An autopsy performed Monday on the body of Phoenix resident Sean Duffie revealed that the former Southern Oregon University All-American wrestler died by drowning due to hypothermia while surfing last Thursday near South Beach in Crescent City, Calif.

Duffie, 39, was airlifted from the water by the U.S. Coast Guard after longtime friend and Central Point resident Ross Litton didn't see Duffie return to the shore and contacted authorities.

Duffie was pronounced dead upon arrival at Sutter Coast Hospital, though there was no sign of trauma on his body.

The water temperature that day was 47 degrees.

"It mainly just makes it to where your muscles can't move," said Tim Athey, operations commander and chief deputy coroner of Del Norte County, of water that cold. "After a period of time, it can even go to work on the brain."

Wendy Duffie, Sean's wife of almost 15 years, said her husband was an avid surfer. He grew up in Hawaii before his family relocated to Eagle Point when he was in high school. His last name then was Carlson. He changed it shortly after graduation.

Duffie took up surfing again as an adult and had surfed all around the world, including in Guam and Mexico.

"People look at this situation and may not know that he was at home in the water," Wendy said. "He loved the ocean. He was completely comfortable and would never panic."

Friends and family say Duffie was prepared for the cold temperatures.

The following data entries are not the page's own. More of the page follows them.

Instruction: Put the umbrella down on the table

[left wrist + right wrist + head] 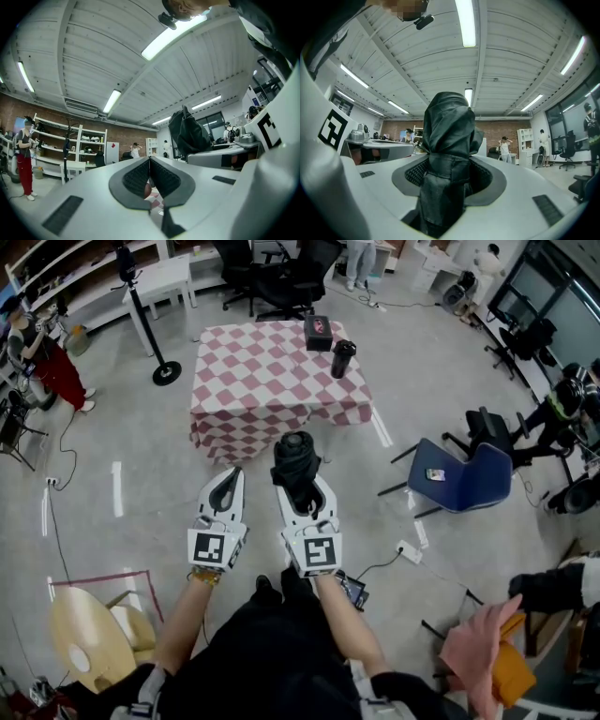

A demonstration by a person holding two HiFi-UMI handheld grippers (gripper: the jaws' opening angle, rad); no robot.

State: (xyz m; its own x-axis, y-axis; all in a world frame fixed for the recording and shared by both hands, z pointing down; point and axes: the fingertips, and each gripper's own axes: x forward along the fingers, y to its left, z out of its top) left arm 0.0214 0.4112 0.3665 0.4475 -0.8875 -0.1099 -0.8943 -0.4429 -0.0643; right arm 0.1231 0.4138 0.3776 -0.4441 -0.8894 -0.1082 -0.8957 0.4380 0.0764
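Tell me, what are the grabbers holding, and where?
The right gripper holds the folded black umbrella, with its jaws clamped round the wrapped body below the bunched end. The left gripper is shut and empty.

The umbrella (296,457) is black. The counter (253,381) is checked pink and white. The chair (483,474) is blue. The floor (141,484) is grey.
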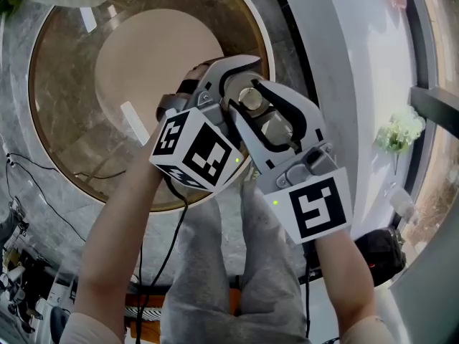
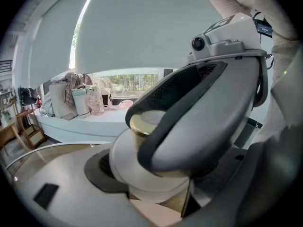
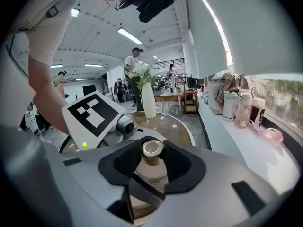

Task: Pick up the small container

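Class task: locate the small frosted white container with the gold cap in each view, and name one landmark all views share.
Head view: small frosted white container with a gold cap, centre.
Left gripper view: lower centre.
Right gripper view: bottom centre.
Shared landmark: round gold-rimmed glass table.

left gripper, right gripper: white, black pads, black-white marker cubes, green leds; grey trousers

You've got a round glass table with a gold rim, and a white vase of flowers stands near its edge.
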### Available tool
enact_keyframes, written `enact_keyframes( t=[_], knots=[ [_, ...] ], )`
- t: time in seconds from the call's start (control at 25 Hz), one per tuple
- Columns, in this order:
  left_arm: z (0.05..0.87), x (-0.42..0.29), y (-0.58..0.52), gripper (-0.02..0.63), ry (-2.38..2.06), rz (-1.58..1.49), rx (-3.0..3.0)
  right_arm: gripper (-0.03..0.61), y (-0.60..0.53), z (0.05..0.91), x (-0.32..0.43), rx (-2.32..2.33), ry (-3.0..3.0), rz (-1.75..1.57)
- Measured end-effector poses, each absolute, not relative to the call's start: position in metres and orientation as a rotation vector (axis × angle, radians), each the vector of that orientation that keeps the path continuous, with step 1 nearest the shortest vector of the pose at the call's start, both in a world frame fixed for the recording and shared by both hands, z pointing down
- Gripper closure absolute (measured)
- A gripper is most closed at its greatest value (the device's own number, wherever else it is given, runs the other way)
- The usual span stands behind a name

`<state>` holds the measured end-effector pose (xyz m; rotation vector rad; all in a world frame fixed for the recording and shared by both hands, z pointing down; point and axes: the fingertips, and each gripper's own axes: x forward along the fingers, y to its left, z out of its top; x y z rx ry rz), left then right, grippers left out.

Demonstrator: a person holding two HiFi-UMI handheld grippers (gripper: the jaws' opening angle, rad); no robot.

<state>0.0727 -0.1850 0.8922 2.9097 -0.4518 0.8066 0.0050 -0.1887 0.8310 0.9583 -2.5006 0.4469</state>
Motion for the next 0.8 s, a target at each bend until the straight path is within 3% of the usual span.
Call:
enact_keyframes(
  t=[0.8],
  knots=[
    [0.859, 0.070, -0.177, 0.270, -0.481, 0.815, 2.847, 0.440, -0.182, 0.796, 0.001, 0.876, -2.509, 0.473]
  ],
)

He wore a wet suit equipped with a hoodie as well as gloves and booties.

"Sean was really an avid waterman, and he could always handle himself really well in a situation," said Litton, who had been surfing with Duffie for 17 years. "I truly believe Sean bumped his head or something happened that made him incapacitated. Sean was definitely dressed adequately."

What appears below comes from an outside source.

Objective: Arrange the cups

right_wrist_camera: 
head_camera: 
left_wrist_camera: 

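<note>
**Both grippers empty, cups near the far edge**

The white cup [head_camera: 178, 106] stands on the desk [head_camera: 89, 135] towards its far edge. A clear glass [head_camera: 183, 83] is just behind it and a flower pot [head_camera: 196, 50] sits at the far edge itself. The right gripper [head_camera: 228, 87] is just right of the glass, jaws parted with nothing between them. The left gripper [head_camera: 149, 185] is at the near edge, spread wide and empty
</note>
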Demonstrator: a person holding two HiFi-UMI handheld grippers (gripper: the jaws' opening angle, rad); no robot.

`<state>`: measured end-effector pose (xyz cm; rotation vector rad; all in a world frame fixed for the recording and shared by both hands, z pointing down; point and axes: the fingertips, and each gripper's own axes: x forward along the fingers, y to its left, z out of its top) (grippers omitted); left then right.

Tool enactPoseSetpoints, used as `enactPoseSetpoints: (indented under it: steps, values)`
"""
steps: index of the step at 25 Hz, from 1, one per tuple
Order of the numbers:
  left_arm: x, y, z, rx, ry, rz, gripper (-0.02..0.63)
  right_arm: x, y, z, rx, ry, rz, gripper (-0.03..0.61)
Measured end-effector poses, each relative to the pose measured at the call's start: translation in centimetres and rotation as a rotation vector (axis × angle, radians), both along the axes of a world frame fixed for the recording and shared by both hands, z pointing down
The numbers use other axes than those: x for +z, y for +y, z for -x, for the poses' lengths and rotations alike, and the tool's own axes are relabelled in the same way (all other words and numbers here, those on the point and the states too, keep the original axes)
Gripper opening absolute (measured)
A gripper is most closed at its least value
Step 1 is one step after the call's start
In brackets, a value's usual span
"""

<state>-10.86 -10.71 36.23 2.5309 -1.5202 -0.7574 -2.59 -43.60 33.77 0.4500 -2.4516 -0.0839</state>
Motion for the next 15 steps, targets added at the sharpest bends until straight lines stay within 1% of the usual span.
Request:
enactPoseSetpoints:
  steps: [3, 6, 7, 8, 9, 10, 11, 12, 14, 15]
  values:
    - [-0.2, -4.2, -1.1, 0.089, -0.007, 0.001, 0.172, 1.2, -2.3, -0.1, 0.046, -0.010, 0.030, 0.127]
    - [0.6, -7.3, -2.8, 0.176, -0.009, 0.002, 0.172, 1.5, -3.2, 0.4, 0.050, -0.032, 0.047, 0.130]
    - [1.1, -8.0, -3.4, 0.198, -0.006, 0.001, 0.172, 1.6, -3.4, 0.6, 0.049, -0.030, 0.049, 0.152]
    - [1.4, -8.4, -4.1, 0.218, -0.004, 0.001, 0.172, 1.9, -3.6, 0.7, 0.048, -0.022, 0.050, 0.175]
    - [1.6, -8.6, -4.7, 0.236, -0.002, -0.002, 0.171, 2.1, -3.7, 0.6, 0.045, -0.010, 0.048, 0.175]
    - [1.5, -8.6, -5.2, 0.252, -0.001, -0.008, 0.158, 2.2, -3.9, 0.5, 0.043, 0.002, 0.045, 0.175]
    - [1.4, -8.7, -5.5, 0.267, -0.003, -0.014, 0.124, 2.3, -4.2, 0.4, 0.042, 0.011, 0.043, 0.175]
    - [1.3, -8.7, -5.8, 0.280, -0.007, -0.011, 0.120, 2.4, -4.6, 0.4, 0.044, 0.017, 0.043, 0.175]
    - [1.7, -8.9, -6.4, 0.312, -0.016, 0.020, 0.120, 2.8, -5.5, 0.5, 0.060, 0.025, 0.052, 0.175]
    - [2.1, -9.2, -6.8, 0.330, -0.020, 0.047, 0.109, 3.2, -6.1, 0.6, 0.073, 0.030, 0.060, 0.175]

Athey said that may not always be enough.

"It's not going to protect him for a long period of time," Athey said of Duffie's wet suit. "It was estimated he was out there surfing for three hours. Even though the ambient temperature may be good, the water is still 47 degrees."

Duffie leaves behind his wife Wendy and two children, daughter Katie, 10, and son Max, 6. A memorial fund to support his family has been established in Duffie's name at Washington Mutual.

"He was a great dad to them," Wendy said. "He was going to teach Katie to surf this summer. He just really loved his family and he loved his friends. There wasn't a bad bone in his body."

Duffie was a state wrestling champion in 1987 and three-time district champion at Eagle Point. He was an All-American at Clackamas Community College and later an NAIA All-American at SOU, placing second at nationals in 1996.

A memorial service is tentatively planned for Saturday at 2 p.m. at the Ashland Christian Fellowship.

"He really enjoyed life," Wendy said. "We had a lot of fun. I'm so glad we were able to because he had such a short time to live. We always said that you've got to take advantage of the time you have because you never know when it's going to be over, and it's so true."